## Exercise instructions
Within the listing below, show every line that contains the word "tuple".

►

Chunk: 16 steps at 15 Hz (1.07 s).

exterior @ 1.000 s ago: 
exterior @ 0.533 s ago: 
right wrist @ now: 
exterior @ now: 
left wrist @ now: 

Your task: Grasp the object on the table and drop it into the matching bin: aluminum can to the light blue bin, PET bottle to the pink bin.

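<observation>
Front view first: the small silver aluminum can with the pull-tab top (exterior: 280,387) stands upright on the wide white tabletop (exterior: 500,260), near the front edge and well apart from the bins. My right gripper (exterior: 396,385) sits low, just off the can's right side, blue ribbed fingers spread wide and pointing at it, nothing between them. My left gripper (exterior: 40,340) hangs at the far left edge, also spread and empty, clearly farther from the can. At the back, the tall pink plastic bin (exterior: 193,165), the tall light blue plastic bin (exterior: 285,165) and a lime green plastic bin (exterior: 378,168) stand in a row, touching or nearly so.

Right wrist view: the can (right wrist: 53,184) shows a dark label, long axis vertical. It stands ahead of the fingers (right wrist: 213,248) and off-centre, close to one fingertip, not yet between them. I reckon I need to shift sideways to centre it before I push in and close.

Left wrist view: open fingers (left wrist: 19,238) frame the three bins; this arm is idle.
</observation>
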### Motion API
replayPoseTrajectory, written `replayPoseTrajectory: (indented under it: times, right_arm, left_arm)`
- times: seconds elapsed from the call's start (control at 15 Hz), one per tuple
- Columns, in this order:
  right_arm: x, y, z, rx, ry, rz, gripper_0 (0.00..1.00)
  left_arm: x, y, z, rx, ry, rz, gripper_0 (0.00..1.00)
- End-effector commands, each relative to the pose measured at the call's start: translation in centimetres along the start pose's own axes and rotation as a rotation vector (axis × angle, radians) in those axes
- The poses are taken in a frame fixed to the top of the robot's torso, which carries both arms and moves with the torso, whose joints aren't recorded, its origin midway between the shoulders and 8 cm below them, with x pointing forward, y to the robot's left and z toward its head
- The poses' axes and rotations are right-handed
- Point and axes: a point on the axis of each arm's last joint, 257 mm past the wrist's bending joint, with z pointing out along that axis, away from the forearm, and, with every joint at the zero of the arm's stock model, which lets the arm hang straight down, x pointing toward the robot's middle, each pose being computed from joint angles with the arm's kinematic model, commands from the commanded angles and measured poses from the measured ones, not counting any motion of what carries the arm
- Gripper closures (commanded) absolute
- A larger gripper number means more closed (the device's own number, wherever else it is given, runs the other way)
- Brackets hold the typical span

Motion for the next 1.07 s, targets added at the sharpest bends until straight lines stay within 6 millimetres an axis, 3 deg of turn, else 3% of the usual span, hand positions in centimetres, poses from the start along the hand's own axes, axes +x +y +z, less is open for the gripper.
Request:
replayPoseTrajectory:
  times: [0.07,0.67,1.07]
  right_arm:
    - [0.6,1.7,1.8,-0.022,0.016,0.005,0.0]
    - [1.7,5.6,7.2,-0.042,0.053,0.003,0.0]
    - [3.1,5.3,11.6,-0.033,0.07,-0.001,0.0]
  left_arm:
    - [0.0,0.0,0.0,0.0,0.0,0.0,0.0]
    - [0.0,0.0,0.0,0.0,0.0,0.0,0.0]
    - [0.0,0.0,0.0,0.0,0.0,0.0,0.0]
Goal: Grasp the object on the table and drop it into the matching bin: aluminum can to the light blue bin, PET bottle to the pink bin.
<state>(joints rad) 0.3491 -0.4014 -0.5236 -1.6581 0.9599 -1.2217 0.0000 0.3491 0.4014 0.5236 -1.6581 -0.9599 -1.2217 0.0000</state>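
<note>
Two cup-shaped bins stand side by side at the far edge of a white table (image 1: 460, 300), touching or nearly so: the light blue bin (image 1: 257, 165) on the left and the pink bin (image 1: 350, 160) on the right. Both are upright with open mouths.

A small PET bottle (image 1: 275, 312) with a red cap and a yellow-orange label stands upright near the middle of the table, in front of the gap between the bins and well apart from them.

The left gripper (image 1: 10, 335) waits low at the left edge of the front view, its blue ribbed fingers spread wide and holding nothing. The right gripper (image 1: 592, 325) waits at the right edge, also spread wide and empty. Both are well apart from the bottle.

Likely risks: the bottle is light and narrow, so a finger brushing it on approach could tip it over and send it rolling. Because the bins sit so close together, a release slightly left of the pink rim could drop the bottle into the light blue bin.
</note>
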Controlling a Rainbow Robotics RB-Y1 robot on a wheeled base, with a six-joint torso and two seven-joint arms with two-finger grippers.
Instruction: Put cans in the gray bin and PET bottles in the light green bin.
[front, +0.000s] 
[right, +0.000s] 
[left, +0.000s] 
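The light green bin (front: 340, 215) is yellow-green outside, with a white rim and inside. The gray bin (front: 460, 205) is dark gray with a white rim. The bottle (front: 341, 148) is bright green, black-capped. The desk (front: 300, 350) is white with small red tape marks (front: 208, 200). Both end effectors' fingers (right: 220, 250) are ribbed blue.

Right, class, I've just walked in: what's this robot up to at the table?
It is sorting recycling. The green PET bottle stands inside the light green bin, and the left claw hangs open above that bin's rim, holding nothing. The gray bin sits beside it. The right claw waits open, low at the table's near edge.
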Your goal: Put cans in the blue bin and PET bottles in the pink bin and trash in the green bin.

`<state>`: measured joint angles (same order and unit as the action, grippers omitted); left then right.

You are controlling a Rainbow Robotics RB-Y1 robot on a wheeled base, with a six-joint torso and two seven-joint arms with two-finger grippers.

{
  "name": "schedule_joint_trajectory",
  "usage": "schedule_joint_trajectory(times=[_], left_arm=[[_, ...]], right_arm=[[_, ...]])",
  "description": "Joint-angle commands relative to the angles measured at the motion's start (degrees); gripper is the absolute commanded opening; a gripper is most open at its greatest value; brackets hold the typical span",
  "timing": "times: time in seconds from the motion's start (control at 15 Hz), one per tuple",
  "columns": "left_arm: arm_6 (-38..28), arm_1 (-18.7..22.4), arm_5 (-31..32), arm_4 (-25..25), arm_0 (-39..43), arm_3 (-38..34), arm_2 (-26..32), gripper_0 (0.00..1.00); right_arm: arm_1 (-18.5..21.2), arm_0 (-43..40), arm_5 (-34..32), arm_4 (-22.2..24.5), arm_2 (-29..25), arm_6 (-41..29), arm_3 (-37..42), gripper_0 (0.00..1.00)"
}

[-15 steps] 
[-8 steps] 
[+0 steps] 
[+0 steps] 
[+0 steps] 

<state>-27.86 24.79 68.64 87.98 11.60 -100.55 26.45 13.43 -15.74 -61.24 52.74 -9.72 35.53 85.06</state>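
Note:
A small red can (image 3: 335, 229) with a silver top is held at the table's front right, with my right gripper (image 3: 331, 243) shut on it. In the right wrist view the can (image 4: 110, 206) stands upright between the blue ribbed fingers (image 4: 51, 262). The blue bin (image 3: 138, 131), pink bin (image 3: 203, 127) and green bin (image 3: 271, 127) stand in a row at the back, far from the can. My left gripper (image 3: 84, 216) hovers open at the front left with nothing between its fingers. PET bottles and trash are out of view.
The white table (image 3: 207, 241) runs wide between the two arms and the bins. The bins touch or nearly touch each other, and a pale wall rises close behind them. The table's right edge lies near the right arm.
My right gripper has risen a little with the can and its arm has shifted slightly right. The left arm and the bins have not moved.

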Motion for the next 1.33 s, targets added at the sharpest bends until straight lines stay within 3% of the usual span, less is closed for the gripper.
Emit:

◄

## Response
- times: seconds elapsed from the call's start (control at 15 Hz), one per tuple
  "timing": "times: time in seconds from the motion's start (control at 15 Hz), one per tuple",

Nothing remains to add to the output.